Saturday, September 4, 2021

A Bridge for Drummondville

The Drummondville layout project is needing a decent representation of the local bridge that spans St. Francis River in that town. While several bridges on the market are close enough approximations, they don't capture some interesting features of the prototype, thus I undertook the task of improving upon what I had on hands. Several pictures can be seen on Historic Bridge website.


As a starting point, my friend purchased an already built Central Valley truss bridge. This is probably one of the best plastic kit bridge on the market, but the previous owner didn't do a great job at assembling it. Several members weren't fitted correctly and some dimensions were off. However, given I would bash it, I didn't mind too much the discrepancies.

Left: pristine kit, Right: after solvent cement is dabbed

My first job was to built the Walthers deck bridge spans on each end of the main span. It was a straightforward assembly, but I decided to try a military modeller's trick to add some steel texture to the sruface. On armour models, this trick replicate cast steel parts. However, since the bridge is built from plates, the texture serves to replicate the motley and irregular surface of heavily rusted steel covered in crust of peeling paint.

Steel texture under a coat of brown primer

The technique is simple. Using an old stiff brush, you dabble solvent cement on the surface. It lightly melt the surface and if you are careful enough, the effect won't be too harsh. If you overdo it, you can easily sand it down a bit and add a light coat of solvent to melt down any odd bump here and there. With a coat of primer, the result is quite impressive and gives a materiality you don't get with plain styrene.

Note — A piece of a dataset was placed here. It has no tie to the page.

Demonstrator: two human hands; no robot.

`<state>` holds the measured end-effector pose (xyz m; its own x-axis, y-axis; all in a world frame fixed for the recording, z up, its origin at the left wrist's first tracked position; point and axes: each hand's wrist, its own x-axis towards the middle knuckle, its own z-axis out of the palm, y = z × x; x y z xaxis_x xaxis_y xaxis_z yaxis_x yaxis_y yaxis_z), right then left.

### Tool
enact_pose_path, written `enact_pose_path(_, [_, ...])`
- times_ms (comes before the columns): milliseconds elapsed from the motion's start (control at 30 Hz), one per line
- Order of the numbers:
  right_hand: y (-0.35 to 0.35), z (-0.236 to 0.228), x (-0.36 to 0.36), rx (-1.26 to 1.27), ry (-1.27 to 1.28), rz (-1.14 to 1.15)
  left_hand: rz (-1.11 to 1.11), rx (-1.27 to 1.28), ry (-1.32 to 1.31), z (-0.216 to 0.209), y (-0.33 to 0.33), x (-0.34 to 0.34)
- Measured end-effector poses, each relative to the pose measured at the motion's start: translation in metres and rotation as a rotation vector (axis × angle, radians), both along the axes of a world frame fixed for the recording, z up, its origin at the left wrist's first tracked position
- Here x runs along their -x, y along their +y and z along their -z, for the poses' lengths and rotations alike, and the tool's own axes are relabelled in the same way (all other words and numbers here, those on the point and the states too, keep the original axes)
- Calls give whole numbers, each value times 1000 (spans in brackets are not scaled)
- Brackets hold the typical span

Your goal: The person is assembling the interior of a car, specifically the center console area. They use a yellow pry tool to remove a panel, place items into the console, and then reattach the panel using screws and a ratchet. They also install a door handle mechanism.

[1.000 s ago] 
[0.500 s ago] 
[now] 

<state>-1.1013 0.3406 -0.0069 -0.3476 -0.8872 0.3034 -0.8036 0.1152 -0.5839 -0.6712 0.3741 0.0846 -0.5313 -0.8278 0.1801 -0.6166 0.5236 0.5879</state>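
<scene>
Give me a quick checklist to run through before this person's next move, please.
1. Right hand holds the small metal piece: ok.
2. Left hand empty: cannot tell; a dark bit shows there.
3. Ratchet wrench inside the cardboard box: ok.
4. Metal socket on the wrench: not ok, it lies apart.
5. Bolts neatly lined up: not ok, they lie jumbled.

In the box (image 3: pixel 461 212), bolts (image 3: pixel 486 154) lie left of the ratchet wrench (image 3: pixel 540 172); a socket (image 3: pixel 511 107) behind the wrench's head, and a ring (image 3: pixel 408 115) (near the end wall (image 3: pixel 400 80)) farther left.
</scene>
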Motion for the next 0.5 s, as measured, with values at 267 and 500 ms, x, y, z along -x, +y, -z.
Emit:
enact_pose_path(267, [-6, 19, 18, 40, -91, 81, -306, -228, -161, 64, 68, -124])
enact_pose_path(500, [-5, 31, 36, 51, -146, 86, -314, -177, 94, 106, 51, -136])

When came the time to work on the main span, I only kept the vertical members and removed all the diagonal braces. Drummondville bride is much stronger than Central Valley prototype which is suitable for older prototype.

New diagonal members were scratchbuilt from 0.5mm thick styrene sheet. It certainly was time consuming, but less than I thought. Anyway, I couldn't locate Plastruct or Evergreen shapes that could have fitted the build and there was no point spending money on something I could do.

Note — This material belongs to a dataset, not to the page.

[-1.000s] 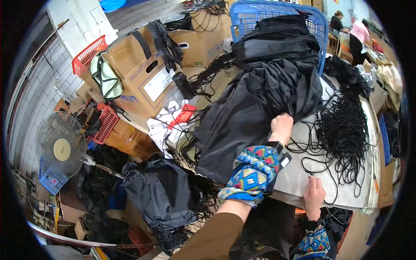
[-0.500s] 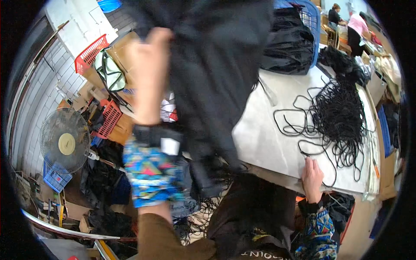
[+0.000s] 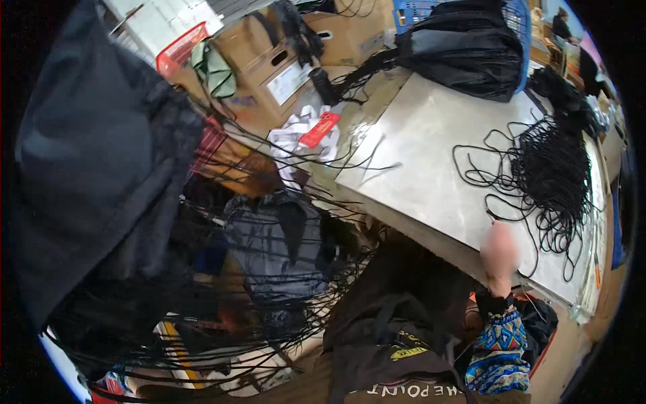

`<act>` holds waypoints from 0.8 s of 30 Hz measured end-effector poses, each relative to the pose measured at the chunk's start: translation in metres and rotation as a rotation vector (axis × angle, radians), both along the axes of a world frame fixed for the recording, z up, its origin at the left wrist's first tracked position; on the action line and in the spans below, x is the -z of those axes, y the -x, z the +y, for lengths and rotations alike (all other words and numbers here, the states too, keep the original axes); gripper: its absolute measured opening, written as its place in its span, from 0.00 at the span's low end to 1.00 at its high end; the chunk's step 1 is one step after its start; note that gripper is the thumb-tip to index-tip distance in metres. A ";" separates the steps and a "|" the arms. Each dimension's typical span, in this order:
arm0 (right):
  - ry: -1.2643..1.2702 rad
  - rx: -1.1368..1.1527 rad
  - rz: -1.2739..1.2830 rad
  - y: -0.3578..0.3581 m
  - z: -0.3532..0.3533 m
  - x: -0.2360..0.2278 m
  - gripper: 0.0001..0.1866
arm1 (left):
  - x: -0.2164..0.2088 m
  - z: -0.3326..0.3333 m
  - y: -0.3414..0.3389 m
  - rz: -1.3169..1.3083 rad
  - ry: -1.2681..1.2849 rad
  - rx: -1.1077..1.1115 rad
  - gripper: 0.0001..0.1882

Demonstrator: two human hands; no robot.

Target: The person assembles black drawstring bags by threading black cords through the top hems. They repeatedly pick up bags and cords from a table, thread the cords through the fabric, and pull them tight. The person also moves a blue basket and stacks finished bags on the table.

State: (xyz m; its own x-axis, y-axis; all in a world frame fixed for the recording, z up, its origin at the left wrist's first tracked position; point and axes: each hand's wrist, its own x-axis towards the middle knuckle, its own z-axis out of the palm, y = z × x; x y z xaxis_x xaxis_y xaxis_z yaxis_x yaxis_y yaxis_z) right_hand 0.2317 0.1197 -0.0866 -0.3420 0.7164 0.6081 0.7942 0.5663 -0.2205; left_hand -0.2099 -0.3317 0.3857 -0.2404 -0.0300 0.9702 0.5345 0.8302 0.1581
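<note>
A large sheet of black fabric (image 3: 101, 155) hangs across the left side, with several thin black cords trailing from it toward the middle. My left hand is hidden behind or beyond this fabric; only a brown sleeve (image 3: 289, 392) shows along the lower edge. At the near edge of the pale table (image 3: 417, 155), my right hand (image 3: 500, 252) is closed at the end of a black cord (image 3: 494, 200), its fingers blurred. That cord runs into a tangled heap of black cord (image 3: 552, 175) on the table's right part.
Black fabric pieces (image 3: 464, 50) lie in a blue basket (image 3: 521, 40) at the back. Cardboard boxes (image 3: 252, 57), a red basket (image 3: 180, 48) and a white cloth with a red label (image 3: 319, 130) are beyond the table's left end. A dark grey bundle (image 3: 276, 249) sits lower left. People work far right.
The black fabric has swung from the upper middle to the far left, spreading its cords out. My left hand has left view. The view has turned left; my right hand stays by the table edge.
</note>
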 end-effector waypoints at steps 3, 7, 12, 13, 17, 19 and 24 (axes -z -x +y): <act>-0.013 -0.048 0.011 0.001 -0.002 -0.003 0.10 | -0.009 -0.085 -0.019 -0.028 -0.060 -0.254 0.19; -0.030 -0.082 0.047 -0.009 0.002 0.008 0.12 | -0.015 -0.161 -0.038 -0.070 -0.137 -0.521 0.18; 0.044 -0.074 0.004 -0.005 0.008 0.015 0.13 | -0.017 -0.188 -0.060 -0.118 -0.202 -0.733 0.17; 0.050 -0.083 0.002 -0.001 0.008 0.015 0.13 | -0.007 -0.183 -0.058 -0.143 -0.167 -0.755 0.17; 0.060 -0.090 0.027 0.000 0.011 0.019 0.13 | 0.115 -0.074 -0.024 0.027 0.806 -1.000 0.17; 0.058 -0.064 0.016 -0.007 0.013 0.022 0.12 | 0.218 -0.002 0.018 -0.185 0.595 -0.762 0.09; 0.054 -0.012 -0.036 -0.032 0.027 0.039 0.11 | 0.475 0.128 0.117 -0.412 0.390 -0.569 0.18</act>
State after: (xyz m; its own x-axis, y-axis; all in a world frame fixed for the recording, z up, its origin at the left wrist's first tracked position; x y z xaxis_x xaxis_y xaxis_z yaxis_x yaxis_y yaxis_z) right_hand 0.2635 0.1463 -0.1256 -0.3714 0.7437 0.5558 0.7954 0.5637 -0.2227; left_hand -0.3266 -0.2034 -0.0898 -0.6316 0.0673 0.7724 -0.0251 0.9939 -0.1071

Intitially, I made the gussets by punching rivets in styrene sheet... however, the sheer number of gussets and rivets needed for the project was just mind boggling. It would never look good and would take a life time. For this reason, I designed my own gussets in SketchUp and fired up the 3D printer. 3 hours later, I had enough parts to completely rebuild the bridge.


Finally, the bridge was primer with Krylon brown primer and painted with several light coats of acrylic paint. Nothing scientific or special, I simply blended various colors together while looking at prototype pictures. Washes were also used and finally, weathering powders were used to highlight some details here and there. Basically, I used the same techniques used on the previous bridge I did.



At the end of the day, I'm quite satisfied with the bridge. It certainly would have been easier to start with an unbuilt kit, but I think it will be good enough for the layout.